**ABOUT THIS TASK**
Each line in the records that mentions the word "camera" needs to be listed.

[Opening INPUT RECORDS section]

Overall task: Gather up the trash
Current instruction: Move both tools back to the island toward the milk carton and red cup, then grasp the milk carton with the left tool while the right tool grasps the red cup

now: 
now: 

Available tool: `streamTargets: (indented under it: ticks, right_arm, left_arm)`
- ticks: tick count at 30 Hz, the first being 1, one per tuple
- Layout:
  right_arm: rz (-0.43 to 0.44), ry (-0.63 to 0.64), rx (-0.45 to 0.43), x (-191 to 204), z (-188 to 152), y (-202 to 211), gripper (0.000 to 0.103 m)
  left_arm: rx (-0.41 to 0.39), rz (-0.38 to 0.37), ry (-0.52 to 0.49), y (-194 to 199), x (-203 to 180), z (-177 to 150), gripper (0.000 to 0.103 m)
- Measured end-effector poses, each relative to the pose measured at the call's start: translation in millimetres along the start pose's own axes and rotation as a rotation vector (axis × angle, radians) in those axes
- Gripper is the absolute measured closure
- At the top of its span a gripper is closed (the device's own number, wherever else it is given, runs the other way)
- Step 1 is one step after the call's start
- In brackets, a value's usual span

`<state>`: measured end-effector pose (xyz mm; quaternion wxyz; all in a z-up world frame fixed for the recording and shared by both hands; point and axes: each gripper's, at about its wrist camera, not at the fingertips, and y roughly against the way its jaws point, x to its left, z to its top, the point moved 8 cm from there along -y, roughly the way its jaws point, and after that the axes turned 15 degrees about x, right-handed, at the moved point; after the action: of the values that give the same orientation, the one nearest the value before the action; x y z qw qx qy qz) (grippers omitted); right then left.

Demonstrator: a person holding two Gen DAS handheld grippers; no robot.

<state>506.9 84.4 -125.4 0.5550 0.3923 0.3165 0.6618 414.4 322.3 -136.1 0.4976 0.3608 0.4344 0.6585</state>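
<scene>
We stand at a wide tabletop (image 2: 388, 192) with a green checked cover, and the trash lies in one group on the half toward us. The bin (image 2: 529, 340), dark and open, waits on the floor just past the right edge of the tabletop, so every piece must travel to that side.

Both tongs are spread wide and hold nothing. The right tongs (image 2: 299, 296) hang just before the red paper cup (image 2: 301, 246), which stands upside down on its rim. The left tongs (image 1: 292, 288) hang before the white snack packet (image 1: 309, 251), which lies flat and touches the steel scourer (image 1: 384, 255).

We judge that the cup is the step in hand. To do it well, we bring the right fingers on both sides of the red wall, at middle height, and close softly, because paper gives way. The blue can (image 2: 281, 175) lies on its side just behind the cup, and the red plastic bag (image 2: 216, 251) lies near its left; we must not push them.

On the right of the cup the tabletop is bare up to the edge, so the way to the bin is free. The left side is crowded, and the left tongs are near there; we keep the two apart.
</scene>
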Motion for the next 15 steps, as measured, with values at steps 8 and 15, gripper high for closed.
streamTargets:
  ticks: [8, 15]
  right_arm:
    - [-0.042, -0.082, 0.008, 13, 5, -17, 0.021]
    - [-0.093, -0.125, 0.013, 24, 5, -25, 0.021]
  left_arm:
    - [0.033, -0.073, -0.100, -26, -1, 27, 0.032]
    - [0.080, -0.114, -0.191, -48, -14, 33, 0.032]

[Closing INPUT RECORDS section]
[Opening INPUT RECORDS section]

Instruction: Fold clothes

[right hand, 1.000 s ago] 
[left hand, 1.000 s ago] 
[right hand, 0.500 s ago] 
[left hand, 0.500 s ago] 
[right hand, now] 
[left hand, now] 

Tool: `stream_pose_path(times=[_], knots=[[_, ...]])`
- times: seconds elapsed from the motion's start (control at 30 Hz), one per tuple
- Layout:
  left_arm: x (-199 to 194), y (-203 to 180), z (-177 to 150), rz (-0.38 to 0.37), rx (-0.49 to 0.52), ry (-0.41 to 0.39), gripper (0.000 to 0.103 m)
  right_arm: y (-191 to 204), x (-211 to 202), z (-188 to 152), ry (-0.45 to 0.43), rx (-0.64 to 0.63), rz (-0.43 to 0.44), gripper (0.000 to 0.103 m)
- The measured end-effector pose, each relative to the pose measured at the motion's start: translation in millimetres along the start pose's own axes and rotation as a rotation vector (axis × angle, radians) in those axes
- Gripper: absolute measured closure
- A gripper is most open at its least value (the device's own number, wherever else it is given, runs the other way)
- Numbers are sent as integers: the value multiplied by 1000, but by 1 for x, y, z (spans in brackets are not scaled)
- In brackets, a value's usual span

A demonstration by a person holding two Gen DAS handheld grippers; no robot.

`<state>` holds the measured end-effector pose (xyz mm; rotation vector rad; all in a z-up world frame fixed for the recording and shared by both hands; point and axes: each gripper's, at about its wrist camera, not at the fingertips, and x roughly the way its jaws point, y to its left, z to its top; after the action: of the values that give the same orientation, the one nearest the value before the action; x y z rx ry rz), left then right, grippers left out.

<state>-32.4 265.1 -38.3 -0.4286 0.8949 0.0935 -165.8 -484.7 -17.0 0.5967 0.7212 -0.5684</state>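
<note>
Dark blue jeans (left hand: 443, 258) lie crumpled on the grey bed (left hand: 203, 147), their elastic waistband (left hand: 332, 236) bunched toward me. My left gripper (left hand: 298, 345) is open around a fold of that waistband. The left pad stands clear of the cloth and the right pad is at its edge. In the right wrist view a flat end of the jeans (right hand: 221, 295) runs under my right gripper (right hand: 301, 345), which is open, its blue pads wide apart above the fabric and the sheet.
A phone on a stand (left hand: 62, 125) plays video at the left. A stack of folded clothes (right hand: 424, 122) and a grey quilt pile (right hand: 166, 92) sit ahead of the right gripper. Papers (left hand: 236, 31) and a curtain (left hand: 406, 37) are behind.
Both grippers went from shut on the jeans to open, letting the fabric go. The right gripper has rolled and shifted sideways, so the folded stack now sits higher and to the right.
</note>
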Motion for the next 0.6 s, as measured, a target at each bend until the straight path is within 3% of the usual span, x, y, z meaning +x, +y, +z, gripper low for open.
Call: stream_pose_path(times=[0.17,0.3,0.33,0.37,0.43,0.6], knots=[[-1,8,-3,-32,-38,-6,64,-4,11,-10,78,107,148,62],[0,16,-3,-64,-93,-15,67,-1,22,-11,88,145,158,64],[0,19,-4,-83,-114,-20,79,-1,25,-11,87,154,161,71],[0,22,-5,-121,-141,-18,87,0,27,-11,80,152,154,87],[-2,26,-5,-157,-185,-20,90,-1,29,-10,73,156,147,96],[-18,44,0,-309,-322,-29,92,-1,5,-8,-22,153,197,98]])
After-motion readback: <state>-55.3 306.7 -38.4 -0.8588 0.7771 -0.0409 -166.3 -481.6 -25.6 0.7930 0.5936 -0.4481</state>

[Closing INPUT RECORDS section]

**EXERCISE SOLUTION**
`<state>`: measured end-effector pose (xyz mm; quaternion wxyz; all in a z-up world frame fixed for the recording and shared by both hands; point and axes: each gripper's, at about its wrist camera, not at the fingertips, and y roughly against the way its jaws point, x to its left, z to its top, the point moved 8 cm from there along -y, roughly the way its jaws point, and after that the axes turned 15 degrees about x, right-handed, at the moved point; after the action: of the values that give the same orientation, the one nearest the value before the action; x y z qw qx qy qz) (grippers omitted); right then left.
`<state>` holds the measured end-effector pose (xyz mm; rotation vector rad; all in a z-up world frame fixed for the recording and shared by both hands; point and axes: each gripper's, at about its wrist camera, not at the fingertips, and x roughly the way its jaws point, y to its left, z to its top; after the action: of the values that give the same orientation, the one nearest the value before the action; x y z rx ry rz), left then right, grippers left out.

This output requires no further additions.